Enfin, le mécanisme de la licence d’office permet déjà, en cas d’urgence sanitaire, d’assouplir le système des brevets, et de contraindre un détenteur de brevet d’accorder sous forme de licence son invention en échange d’une rémunération équitable. Ce mécanisme prévoit en son sein un juste équilibre entre récompense à la recherche et satisfaction de l’impératif de santé publique. Une proposition de loi a récemment été examinée devant le Sénat pour simplifier son fonctionnement. De nombreux pays ont emprunté cette voie depuis le début de la crise sanitaire.

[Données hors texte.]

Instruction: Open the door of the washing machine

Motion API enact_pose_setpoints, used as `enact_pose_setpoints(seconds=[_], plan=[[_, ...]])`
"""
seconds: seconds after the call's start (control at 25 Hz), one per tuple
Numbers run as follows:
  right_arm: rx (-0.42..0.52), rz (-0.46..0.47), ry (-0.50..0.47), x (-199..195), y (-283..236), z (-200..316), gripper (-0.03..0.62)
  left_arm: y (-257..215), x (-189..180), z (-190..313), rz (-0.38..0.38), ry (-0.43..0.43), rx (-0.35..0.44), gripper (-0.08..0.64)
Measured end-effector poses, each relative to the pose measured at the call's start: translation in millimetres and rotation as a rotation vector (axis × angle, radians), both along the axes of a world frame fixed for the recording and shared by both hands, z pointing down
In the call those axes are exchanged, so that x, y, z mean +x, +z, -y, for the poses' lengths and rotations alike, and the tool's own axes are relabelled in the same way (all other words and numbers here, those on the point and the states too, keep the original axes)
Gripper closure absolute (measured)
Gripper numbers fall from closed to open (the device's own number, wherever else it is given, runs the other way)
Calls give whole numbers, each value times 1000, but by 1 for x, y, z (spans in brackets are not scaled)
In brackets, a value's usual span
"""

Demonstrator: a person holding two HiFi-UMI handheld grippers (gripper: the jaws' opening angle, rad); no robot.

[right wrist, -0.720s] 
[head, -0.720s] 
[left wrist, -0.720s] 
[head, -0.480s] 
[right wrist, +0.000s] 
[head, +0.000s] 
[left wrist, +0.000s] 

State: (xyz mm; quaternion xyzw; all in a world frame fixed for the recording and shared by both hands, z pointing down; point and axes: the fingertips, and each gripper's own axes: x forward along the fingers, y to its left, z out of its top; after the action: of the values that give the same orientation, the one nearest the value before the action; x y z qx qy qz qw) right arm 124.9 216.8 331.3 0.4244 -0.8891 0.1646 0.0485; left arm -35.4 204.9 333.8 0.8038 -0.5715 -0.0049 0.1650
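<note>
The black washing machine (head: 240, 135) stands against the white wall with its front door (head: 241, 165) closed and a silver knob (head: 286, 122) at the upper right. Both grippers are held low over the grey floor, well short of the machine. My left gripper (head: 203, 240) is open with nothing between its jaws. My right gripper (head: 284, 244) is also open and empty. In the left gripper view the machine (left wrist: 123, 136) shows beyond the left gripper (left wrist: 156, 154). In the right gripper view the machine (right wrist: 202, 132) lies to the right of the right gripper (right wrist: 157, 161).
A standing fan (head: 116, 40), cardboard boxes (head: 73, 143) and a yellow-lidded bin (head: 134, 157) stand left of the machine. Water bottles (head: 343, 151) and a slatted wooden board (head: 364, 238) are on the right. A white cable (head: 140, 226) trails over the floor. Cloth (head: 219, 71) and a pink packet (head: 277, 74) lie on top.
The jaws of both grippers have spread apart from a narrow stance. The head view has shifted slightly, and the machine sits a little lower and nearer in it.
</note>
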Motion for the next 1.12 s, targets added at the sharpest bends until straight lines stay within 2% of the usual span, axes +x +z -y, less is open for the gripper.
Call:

L’accélération de la production et de l’exportation des vaccins se fera grâce à la coopération inter-gouvernementales, à la multiplication des accords de licences, au partage du savoir-faire via des accords de confidentialité, au transfert des technologies et données essentielles à la fabrication des vaccins avec les pays détenteurs des moyens de production. Cette collaboration devra se faire dans le respect des droits de propriété intellectuelle.
Le soutien apporté par l’administration Biden à la proposition de suspension temporaire des droits de PI semble être une décision purement politique répondant à une promesse de campagne. Elle aura probablement eu pour seul effet, la satisfaction temporaire d’une partie de l’opinion publique et demeurera un coup d’épée dans l’eau.
Si l’Amérique de Biden veut prendre le contre–pied de la défiance de l’administration Trump au multilatéralisme et affirmer son leadership, nous lui conseillons de mettre un terme à sa politique vaccinale protectionniste et de commencer à exporter ses doses aux pays les plus touchés par la pandémie.